2009 begann die zulassungsrelevante Phase-III-Studie in 7 afrikanischen Ländern, an der 15.500 Babys und Kleinkinder teilnahmen. Die Hälfte wurde in den ersten 3 Monaten dreimal geimpft. Wegen der sich abzeichnenden begrenzten Wirksamkeit wurde eine Teilgruppe zwei Jahre später geboostert. Das Erkrankungsgeschehen wurde jahrelang überwacht. 2015 konnte man bei den Vierfachgeimpften 36% weniger Malariaerkrankungen als in der Kontrollgruppe vermelden. Bei den geimpften Kindern gab es jedoch einige Fälle von Meningitis und der besonders gefährlichen zerebralen Malaria[s8]  (Infektion des Zentralnervensystems), bei denen ein Zusammenhang mit der Impfung nicht ausgeschlossen werden konnte. Und es gab schwache Hinweise auf eine erhöhte Mortalität bei geimpften Mädchen in der Nachbeobachtungsphase. Mit diesen Ergebnissen hat der Hersteller bei der Europäischen Arzneimittelagentur EMA die Zulassungsprüfung beantragt. Die EMA bewertete trotz der Sicherheitsbedenken die 36%ige Wirksamkeit als ausreichend und empfahl 2015 den Einsatz in Risikogebieten bei weiterer Überwachung während der Anwendung. Die WHO schloss sich dieser Empfehlung nicht an. Sie forderte weitere Pilotprojekte mit insgesamt 1 Mio. Teilnehmenden und machte ihr Votum von den Ergebnissen abhängig. Es vergingen weitere 6 Jahre, bis diese vorgelegt werden konnten. Sie entkräfteten einerseits die Sicherheitsbedenken. Andererseits zeigten sie, dass die Impfwirksamkeit unter Anwendungsbedingungen geringer ist. Die viermalige Impfung senkte die Anzahl schwerer Malariaerkrankungen um 30%  und malariabezogener Hospitalisierungen um 21%. Anhand dieser Resultate empfahl die WHO schließlich, den Impfstoff für Kinder ab fünf Monaten in malariaendemischen Gebieten Afrikas einzusetzen – nach fast drei Jahrzehnten Entwicklung zweifellos ein Meilenstein.
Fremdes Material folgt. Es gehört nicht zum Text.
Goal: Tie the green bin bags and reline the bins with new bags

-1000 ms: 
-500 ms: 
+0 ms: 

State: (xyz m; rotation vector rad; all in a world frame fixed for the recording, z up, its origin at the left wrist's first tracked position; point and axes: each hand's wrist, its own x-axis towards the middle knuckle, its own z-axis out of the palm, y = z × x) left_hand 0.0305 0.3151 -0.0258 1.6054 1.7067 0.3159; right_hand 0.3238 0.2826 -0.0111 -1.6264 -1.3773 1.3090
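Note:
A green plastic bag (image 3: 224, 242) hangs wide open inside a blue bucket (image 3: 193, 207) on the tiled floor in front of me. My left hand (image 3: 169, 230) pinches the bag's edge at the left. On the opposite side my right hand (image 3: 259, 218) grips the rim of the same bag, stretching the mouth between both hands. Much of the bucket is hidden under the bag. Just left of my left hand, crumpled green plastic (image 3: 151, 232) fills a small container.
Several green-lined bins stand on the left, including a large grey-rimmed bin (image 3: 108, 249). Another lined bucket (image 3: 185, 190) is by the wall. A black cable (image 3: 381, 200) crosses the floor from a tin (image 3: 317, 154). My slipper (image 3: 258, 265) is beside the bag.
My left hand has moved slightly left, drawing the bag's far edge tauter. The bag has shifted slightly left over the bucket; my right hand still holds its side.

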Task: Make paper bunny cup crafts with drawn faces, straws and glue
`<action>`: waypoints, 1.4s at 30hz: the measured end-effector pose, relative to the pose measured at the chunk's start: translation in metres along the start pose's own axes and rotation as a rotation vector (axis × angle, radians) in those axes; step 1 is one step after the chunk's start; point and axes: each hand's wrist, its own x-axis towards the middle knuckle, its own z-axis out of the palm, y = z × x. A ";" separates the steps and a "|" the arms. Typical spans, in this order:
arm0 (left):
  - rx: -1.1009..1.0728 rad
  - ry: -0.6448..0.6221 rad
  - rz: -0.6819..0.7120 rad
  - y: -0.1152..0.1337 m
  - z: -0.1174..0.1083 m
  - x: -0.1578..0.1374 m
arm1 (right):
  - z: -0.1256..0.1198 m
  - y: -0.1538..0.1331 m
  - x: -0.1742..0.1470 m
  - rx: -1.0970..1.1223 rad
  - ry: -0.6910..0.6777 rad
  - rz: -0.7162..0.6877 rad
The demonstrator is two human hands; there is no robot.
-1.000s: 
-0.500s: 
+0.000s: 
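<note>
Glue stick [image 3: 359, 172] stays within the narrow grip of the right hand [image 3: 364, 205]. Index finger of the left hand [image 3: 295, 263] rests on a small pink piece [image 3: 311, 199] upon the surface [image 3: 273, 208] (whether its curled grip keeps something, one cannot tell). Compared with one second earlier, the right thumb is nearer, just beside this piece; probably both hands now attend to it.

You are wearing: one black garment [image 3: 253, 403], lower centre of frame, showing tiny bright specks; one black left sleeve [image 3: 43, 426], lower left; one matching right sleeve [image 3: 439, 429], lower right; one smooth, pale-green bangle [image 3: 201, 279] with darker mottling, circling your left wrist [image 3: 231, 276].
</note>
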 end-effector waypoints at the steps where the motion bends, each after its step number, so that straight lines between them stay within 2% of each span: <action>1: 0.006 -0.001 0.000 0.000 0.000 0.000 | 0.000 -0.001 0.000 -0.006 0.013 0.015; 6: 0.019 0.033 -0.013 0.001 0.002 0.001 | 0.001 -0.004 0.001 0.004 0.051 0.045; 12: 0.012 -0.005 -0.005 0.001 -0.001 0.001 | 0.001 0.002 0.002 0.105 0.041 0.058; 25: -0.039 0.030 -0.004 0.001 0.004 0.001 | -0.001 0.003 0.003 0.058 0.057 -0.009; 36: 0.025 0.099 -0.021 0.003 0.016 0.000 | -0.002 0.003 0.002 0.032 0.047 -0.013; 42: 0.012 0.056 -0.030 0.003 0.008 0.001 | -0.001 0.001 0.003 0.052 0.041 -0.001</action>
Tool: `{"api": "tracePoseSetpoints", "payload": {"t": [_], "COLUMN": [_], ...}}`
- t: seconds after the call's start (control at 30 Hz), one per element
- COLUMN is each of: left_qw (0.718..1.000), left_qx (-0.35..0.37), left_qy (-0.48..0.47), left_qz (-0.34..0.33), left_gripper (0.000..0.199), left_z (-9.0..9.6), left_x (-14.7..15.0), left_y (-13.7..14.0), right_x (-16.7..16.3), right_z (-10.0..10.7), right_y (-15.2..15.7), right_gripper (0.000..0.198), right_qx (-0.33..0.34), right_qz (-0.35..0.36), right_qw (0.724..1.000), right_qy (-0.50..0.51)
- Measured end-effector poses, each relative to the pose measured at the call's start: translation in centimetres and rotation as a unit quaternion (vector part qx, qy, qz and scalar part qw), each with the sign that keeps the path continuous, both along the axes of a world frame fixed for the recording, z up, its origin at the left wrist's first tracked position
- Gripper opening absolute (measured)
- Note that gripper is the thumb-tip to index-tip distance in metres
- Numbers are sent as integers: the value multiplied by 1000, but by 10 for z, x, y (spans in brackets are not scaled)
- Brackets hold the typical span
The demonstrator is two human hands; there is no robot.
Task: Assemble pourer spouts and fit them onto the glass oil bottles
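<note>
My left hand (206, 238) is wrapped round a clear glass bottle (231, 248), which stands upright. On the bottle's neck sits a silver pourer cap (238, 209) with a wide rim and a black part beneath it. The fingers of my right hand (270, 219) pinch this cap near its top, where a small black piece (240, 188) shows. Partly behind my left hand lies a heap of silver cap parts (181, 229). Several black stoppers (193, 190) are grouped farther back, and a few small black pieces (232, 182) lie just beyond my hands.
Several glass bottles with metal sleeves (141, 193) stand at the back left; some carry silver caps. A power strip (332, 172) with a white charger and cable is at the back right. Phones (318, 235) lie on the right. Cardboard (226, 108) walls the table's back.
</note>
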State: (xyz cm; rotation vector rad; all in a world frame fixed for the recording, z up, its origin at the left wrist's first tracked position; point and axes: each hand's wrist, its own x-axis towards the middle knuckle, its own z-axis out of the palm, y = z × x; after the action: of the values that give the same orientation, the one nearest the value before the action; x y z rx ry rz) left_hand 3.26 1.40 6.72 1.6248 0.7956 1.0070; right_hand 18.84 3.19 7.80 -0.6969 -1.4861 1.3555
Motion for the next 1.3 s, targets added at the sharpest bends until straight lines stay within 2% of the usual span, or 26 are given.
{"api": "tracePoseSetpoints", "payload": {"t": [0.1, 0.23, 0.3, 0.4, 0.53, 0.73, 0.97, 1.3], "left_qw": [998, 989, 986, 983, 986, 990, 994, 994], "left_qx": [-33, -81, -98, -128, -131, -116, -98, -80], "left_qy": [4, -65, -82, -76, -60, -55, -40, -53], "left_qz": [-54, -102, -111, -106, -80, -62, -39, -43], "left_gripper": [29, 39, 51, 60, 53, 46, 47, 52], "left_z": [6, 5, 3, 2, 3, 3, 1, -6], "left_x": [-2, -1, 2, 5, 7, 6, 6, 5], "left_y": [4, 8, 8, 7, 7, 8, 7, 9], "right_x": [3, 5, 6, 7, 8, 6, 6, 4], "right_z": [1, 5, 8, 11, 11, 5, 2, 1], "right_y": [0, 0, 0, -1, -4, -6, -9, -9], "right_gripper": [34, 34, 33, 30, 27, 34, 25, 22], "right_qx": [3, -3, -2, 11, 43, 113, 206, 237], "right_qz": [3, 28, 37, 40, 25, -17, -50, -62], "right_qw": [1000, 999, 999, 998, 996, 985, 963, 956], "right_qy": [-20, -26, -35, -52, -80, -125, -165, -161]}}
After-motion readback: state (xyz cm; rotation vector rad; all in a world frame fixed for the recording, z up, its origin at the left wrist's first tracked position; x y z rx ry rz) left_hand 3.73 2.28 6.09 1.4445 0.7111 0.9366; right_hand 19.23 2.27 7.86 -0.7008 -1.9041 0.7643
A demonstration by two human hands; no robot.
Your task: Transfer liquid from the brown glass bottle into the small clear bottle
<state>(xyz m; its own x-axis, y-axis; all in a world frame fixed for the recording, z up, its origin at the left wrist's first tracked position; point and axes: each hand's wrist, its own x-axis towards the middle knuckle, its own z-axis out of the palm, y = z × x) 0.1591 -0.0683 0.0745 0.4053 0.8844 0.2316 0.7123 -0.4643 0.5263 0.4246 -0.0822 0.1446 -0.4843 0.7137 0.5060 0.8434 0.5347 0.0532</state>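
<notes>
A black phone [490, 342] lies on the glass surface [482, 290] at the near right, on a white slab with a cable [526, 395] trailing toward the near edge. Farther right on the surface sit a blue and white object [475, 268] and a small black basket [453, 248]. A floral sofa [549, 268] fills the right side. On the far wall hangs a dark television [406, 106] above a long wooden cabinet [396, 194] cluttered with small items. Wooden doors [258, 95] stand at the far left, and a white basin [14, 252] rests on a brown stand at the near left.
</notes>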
Damit erhielt der Instrumentenkasten der Malariabekämpfung, in dem sich bereits Insektizide zur Mückenbekämpfung, Bettnetze zum Schutz vor nächtlichen Mückenstichen, (Schnell-)Tests sowie Medikamente zur Malariabehandlung befanden, ein weiteres Element. Das scheint auch dringend nötig, denn mit dem bis dato verfügbaren Instrumentenset gelang es nicht, Malaria in Subsahara-Afrika substanziell und dauerhaft zurückzudrängen. Dass der jetzt empfohlene Impfstoff mit seinem aufwendigen Impfregime und seiner begrenzten Wirksamkeit der entscheidende Gamechanger im Kampf gegen Malaria in Subsahara-Afrika wird, kann allerdings bezweifelt werden.

Die Suche nach wirksamen Instrumenten zur Malariabekämpfung geht weiter

Unterschiedliche Forscherteams arbeiten an weiteren Impfkonzepten und hoffen auf eine bessere Wirksamkeit. Nachdem es 2020 gelang, unterschiedliche Coronaimpfstoffe innerhalb eines Jahres vollständig zu prüfen und zuzulassen, stellt sich u.a. die Frage, wie sich die Entwicklungszeit auch bei Malariaimpfstoffen signifikant verkürzen lässt.

Auch technologisch gänzlich neuartige Ansätze werden in Erwägung gezogen, darunter der Einsatz sogenannter Gene-Drives. Die Idee ist, z.B. ein Unfruchtbarkeitsgen in plasmodienübertragende Mückenpopulationen einzubringen, das sich dort ausbreiten und in Folge die Population zerstören soll. Befürworter hoffen, damit die Übertragungskette unterbrechen zu können. Die technischen Möglichkeiten und Grenzen von Gene Drives auch im Kontext von Malaria werden derzeit vom TAB untersucht. Zudem werden die Chancen und Herausforderungen sowohl bei der Impfstoffentwicklung als auch bei der Gene-Drive-Technologie Thema einer TAB-Diskussionsveranstaltung sein, die anlässlich des Weltmalariatags am 25. April stattfindet.